Friday, January 6, 2017

Django - 012 - Our second view - dynamic content

Our Hello World view was instructive in demonstrating the basics of how Django works, but it was not an example of a dynamic web page, because the content of the page is always the same. Everytime you view /hello/, you will see the same thing, it might as well be a static HTML file.

For our second view, let us create something more dynamic - a webpage that displays the current date and time. This is a nice, simple next step , because it does not involve a database or any user input - just the output of your server's internal clock. It is only marginally more exciting than Hello World, but it will demonstrate a few new concepts. This view needs to do two things:

  1. calculate the current date and time
  2. return an HttpResponse containing that value.
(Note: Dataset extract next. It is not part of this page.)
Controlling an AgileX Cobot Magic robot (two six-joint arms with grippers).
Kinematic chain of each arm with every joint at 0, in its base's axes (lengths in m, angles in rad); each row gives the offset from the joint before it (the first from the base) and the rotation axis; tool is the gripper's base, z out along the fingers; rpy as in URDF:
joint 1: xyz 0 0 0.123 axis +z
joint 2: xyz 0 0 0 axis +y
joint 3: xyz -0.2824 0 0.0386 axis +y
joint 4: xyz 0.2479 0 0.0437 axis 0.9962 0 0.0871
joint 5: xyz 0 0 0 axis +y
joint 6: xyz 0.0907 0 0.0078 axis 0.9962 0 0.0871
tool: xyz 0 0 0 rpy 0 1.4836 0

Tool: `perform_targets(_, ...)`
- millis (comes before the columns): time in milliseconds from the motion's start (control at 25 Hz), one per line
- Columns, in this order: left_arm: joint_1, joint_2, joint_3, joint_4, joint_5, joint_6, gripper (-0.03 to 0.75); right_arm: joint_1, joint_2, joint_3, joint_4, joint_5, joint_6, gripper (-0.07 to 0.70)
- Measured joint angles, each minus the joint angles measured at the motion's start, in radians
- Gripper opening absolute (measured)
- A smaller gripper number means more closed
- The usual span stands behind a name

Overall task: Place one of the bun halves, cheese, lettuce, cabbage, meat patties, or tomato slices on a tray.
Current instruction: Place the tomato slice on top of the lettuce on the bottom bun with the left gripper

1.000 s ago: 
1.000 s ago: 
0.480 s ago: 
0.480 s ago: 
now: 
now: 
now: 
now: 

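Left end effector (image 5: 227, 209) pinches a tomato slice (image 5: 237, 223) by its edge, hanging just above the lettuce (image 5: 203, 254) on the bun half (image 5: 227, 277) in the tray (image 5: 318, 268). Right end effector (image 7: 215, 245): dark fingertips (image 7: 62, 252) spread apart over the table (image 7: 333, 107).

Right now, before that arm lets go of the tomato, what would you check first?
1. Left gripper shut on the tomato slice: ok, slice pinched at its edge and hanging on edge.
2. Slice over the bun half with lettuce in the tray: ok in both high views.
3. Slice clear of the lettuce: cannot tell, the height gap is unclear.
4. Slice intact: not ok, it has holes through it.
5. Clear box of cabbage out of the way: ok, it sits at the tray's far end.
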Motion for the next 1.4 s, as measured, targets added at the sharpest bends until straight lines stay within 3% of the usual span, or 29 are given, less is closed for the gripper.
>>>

If you have experience with Python, you know that Python includes a datetime module for calculating dates. Here is how to use it:

>>> import datetime
>>> now = datetime.datetime.now()
>>> now
datetime.datetime(2017, 1, 5, 20, 5, 7, 293320)
>>> print now
2017-01-05 20:05:07.293320
>>>

That is simple enough, and it has nothing to do with Django. It is just Python code. (We want to emphasize that you should be aware of what code is just Python vs. code that is Django specific. As you learn Django, we want you to be able to apply your knowledge to other Python projects that do not necessarily use Django.) To make a Django view that displays the current date and time, we just need to hook this datetime.datetime.now() statement into a view and return an HttpResponse. Here is what the updated views.py looks like:

from django.http import HttpResponse
import datetime

def hello(request):
  return HttpResponse("Hello World")

def my_homepage_view(request):
  return HttpResponse("Welcome to my Home Page")
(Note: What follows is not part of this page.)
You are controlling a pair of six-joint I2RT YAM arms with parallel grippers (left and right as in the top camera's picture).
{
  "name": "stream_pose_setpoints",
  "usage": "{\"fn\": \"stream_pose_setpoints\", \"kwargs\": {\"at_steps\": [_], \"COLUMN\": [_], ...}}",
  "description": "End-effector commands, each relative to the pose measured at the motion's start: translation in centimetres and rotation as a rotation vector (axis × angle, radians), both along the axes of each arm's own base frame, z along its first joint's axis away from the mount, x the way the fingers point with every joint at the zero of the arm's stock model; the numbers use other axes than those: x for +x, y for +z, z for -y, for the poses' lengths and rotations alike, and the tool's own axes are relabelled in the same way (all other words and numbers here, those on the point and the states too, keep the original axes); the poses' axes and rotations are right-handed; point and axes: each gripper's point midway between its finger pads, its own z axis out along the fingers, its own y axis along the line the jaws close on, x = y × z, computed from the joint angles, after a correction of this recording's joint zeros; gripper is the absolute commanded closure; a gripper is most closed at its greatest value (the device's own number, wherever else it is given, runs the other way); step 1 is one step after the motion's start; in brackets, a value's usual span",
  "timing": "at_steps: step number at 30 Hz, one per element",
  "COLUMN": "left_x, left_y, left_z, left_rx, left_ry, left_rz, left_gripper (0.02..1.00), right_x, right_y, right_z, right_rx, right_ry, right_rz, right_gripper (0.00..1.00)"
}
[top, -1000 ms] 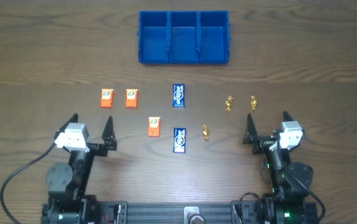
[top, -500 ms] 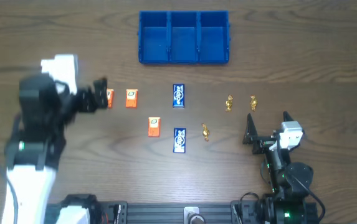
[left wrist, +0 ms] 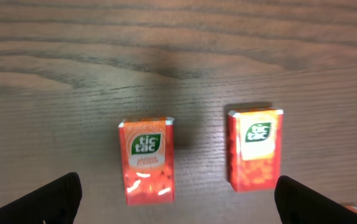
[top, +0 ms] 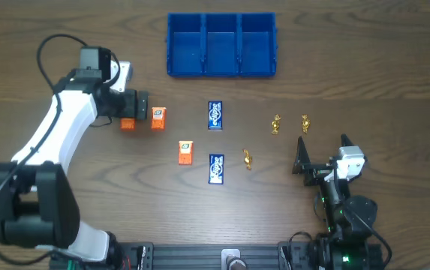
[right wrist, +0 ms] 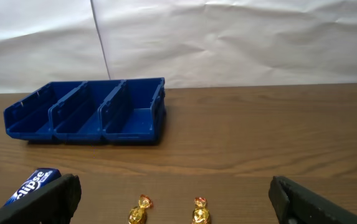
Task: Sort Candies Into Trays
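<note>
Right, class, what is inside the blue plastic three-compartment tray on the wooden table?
From above, every compartment of the blue plastic three-compartment tray shows a bare floor, nothing in it. From the right wrist view, its walls cover part of the floors.

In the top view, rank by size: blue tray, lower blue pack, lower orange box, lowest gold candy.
1. blue tray
2. blue pack, only slightly longer than the next
3. orange box
4. gold candy
</note>
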Motion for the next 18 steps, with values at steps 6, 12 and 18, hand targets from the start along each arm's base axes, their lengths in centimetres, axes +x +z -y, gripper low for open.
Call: {"fn": "stream_pose_setpoints", "kwargs": {"at_steps": [6, 12, 18], "left_x": [-0.3, -0.5, -0.5], "left_y": [-3.8, -4.3, -4.5], "left_z": [-1.0, -2.7, -2.8], "left_rx": [0.049, 0.07, 0.072], "left_ry": [-0.014, 0.031, 0.03], "left_rz": [-0.093, -0.111, -0.114], "left_gripper": [0.02, 0.02, 0.02], "right_x": [0.0, 0.0, 0.0], "right_y": [0.0, 0.0, 0.0], "right_z": [-0.1, -0.1, -0.1], "right_rx": [0.002, 0.002, 0.002], "right_ry": [0.006, 0.006, 0.006], "right_rz": [-0.001, -0.001, -0.001], "right_gripper": [0.003, 0.003, 0.003]}}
def current_datetime(request):
  now = datetime.datetime.now()
  html = "<html> <body>  It is now %s. </body></html>" %now
  return HttpResponse(html)

Let us step through the changes we have made to views.py to accomodate the current_datetime view.

We have added and import datetime to the top of the module, so we can calculate dates.
The new current_datetime function calculates the current date and time, as a datetime.datetime object, and stores that as the local variable now.
The second line of code within the view constructs an HTML response using Python's format-string capability. The %s within the string is a placeholder, and the percent sign after the string means Replace the %s in the following string with the value of the variable now. The now variable is technically a datetime.datetime object, not a string, but the %s format character converts it to its string representation, which is something like "2017-01-05 20:05:07.293320". This will result in an HTML string such as "<html><body> It is now 2017-01-05 20:05:07.293320. <body><html>".
Finally, the view returns an HttpResponse object that contains the generated response - just as we did in hello.
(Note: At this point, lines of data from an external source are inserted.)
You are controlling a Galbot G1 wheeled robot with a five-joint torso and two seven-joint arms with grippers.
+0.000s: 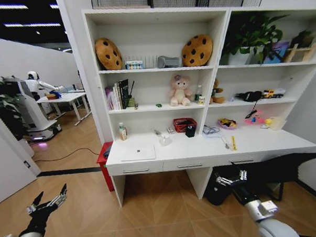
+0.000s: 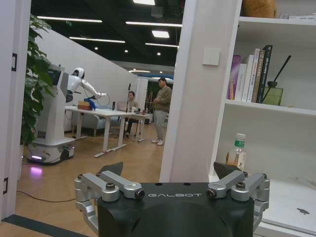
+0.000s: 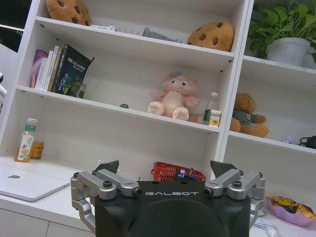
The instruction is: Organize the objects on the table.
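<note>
- Left gripper (image 1: 48,201), black fingers on angular silver links, hangs low over the herringbone wood floor (image 1: 88,205), jaws spread wide, holding nothing.
- Right gripper (image 1: 230,178), same build, sits low before the table's (image 1: 285,142) front edge, jaws wide apart.
- On the smooth white tabletop: flat silver laptop (image 1: 138,152), closed, at the left; glossy white mug (image 1: 164,139) beside it; small black box (image 1: 190,130) against a red mesh basket (image 1: 183,124); thin yellow ruler (image 1: 233,142) to the right.

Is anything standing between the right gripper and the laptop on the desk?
Nothing visible does. The right gripper, jaws open, hangs low in front of the table, below its drawers. The silver laptop lies closed on the top toward the robot's left, with open floor and bare desktop between. The left gripper is low at the left.
</note>
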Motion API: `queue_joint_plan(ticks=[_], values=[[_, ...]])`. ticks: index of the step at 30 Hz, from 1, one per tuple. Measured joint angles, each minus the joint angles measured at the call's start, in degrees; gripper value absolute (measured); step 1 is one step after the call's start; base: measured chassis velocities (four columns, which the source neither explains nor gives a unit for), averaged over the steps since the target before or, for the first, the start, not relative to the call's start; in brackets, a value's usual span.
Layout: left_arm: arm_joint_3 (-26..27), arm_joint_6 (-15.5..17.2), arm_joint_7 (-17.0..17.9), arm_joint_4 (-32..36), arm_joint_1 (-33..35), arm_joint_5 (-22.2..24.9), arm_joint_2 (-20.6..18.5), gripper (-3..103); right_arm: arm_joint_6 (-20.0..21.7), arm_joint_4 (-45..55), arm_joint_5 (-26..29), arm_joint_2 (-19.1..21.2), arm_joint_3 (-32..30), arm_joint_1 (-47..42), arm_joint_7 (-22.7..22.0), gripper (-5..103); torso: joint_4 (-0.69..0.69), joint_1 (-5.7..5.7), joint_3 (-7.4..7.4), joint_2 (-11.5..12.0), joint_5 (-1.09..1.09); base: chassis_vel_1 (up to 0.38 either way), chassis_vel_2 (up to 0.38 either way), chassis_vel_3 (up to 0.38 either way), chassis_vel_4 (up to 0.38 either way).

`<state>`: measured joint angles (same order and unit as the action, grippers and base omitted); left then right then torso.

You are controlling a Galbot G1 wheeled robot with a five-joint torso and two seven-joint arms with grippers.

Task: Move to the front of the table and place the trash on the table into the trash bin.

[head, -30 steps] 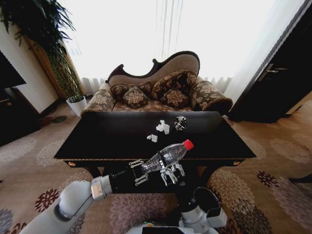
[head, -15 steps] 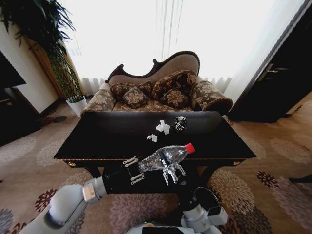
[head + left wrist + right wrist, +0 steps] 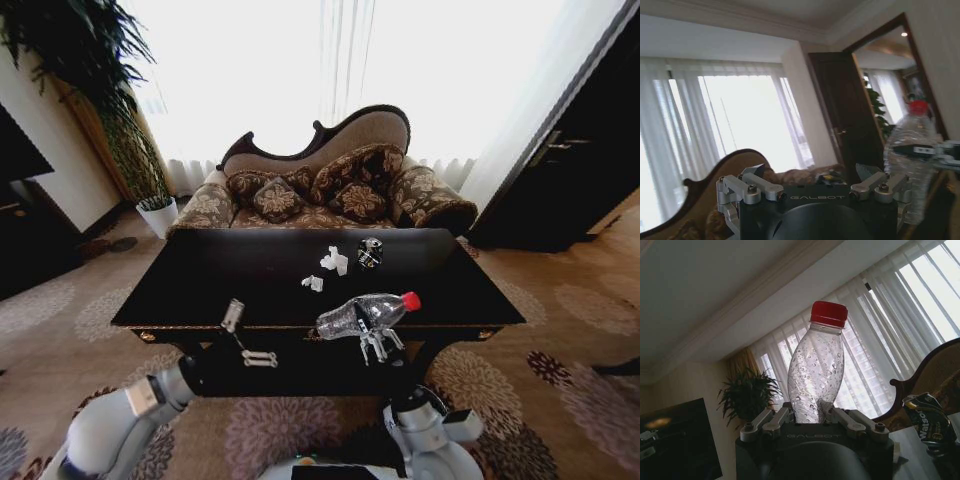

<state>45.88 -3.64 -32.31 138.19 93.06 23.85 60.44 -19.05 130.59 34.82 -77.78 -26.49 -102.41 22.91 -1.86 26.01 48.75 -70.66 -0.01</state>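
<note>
While the right claw point(image 3: 377, 343) grips a clear bottle point(image 3: 366, 314) at the table point(image 3: 200, 290) edge, the left claw point(image 3: 243, 336) hangs released beside it, apparently empty.

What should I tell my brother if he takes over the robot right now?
Right gripper: shut on a clear bottle with a red cap, held above the table's front edge.
Left gripper: open, holding nothing, low at the table's front edge.
Trash: two tissue lumps and a small can lie on the table.
Done: robot is at the table; bottle is picked up.
Left: bin the bottle, then the tissues and can. Find the bin first.
</note>
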Motion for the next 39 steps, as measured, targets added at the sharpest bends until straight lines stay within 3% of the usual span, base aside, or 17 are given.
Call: queue_joint_plan(ticks=[4, 6, 7, 11, 18, 22, 29, 32, 39], values=[[3.43, 2.33, 2.8, -0.73, -1.61, 4.13, 1.55, 100, -1.88, -0.89, 2.27, 0.39, -0.73, 0.08, 4.72, 22, -0.01, 0.0, 0.0, 0.0, 0.0, 0.0, 0.0, 0.0, 0.0], [6.88, 5.93, 6.3, -1.31, -2.92, 9.14, 3.23, 100, -4.08, -2.68, 3.25, 0.89, -1.42, 0.58, 9.94, 22, 0.0, 0.0, 0.0, 0.0, -0.01, 0.0, 0.0, 0.0, 0.0], [6.88, 5.93, 6.3, -1.31, -2.92, 9.14, 3.23, 100, -4.08, -2.68, 3.25, 0.89, -1.42, 0.58, 9.94, 22, 0.0, 0.0, 0.0, 0.0, -0.01, 0.0, 0.0, 0.0, 0.0], [12.69, 9.95, 11.12, -2.55, -4.09, 16.53, 5.46, 100, -6.66, -5.9, 2.63, 1.75, -3.18, 1.85, 14.46, 22, 0.0, 0.0, 0.0, 0.0, -0.01, 0.0, 0.0, 0.0, 0.0], [16.99, 11.24, 12.19, -3.6, -4.8, 20.06, 7.14, 100, -10.15, -10.03, 2.32, 2.37, -4.59, 2.95, 22.38, 22, 0.0, 0.0, 0.0, 0.0, -0.01, 0.0, 0.0, 0.0, 0.0], [18.9, 11.75, 12.61, -3.98, -5.49, 21.7, 7.35, 100, -12.69, -16.02, -1.59, 2.69, -6.05, 4.35, 26.74, 22, 0.0, 0.0, 0.0, 0.0, -0.01, 0.0, 0.0, 0.0, 0.0], [22.56, 12.29, 13.16, -4.75, -6.38, 25.03, 6.24, 100, -15.31, -24.94, -6.79, 4.03, -6.12, 6.98, 27.93, 22, -0.01, 0.0, 0.0, 0.0, 0.0, 0.0, 0.0, 0.0, 0.0], [24.24, 12.47, 13.42, -5.02, -6.61, 26.23, 5.79, 100, -15.48, -28.59, -9.29, 4.56, -5.21, 8.53, 26.11, 22, 0.0, 0.0, 0.0, 0.0, 0.0, 0.0, 0.0, 0.0, 0.0], [27.53, 13.0, 13.85, -4.66, -6.41, 28.1, 5.21, 100, -13.85, -39.24, -21.6, 5.93, -2.92, 14.22, 17.69, 22, 0.0, 0.0, 0.0, 0.0, 0.0, 0.0, 0.0, 0.0, 0.0]])
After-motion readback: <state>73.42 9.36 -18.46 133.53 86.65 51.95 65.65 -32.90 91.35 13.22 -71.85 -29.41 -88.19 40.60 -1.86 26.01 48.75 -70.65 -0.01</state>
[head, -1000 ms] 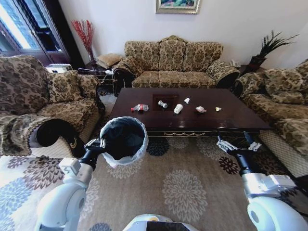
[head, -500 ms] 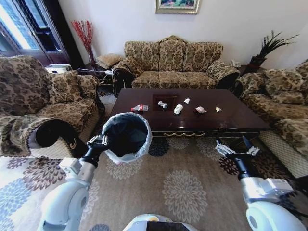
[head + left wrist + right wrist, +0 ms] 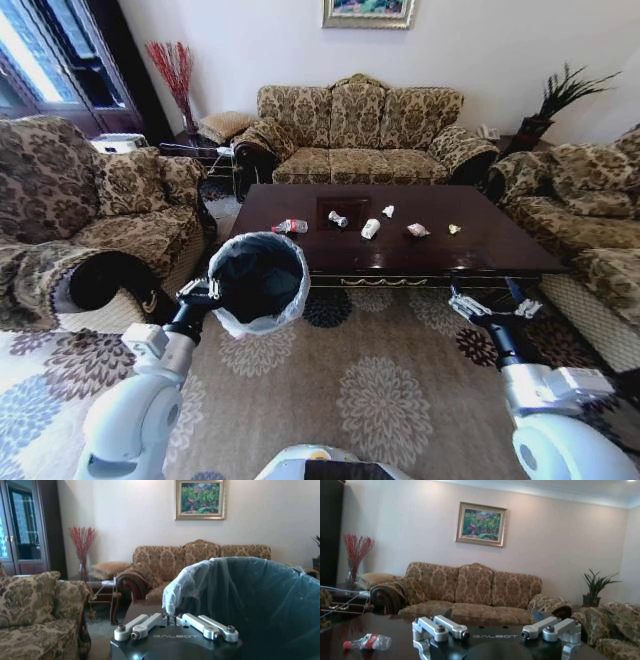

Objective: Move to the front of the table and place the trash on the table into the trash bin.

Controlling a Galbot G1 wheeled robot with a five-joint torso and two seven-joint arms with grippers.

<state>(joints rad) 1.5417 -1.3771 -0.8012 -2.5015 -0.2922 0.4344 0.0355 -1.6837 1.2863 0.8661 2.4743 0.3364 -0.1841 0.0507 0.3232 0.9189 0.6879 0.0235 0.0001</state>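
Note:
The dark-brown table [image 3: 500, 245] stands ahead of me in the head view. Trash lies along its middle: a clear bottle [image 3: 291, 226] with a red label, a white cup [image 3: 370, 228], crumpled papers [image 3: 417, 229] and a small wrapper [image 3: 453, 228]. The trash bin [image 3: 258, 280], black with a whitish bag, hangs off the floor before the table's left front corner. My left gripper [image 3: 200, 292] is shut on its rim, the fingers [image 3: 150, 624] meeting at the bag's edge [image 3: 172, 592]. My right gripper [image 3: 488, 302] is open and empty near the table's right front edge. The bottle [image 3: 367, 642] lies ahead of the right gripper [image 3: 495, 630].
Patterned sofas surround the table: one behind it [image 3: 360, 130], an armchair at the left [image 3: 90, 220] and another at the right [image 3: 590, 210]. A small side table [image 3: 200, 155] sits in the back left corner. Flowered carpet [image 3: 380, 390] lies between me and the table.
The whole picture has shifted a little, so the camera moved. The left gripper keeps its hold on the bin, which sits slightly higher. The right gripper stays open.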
After adding that to views.py, add the URL pattern to urls.py to tell Django which URL should handle this view. Something like /time/ would make sense:

from django.conf.urls import include, url
from django.contrib import admin
from myD3site.views import hello
from myD3site.views import my_homepage_view , current_datetime

urlpatterns = [
                        url(r'^admin/', include(admin.site.urls)), 
                        url(r'^hello/$', hello),
                        url(r'^$',my_homepage_view),
                        url(r'^time/$',current_datetime)
]

We have made two changes here. First, we imported the current_datetime function at the top. Second, and more importantly, we added a URL pattern mapping the URL /time/ to that new view. Getting the hang of this? With the view written and URLconf updated, fire up the runserver :

$ python manage.py runserver
Performing system checks...

System check identified no issues (0 silenced).
January 06, 2017 - 00:25:34
Django version 1.10.4, using settings 'myD3site.settings'
Starting development server at http://127.0.0.1:8000/
Quit the server with CONTROL-C.


and visit: http://127.0.0.1:8000/time/ in your browser.



You should see the current date and time. If you don't see your local time, it is likely because the default timezone in your settings.py is set to UTC.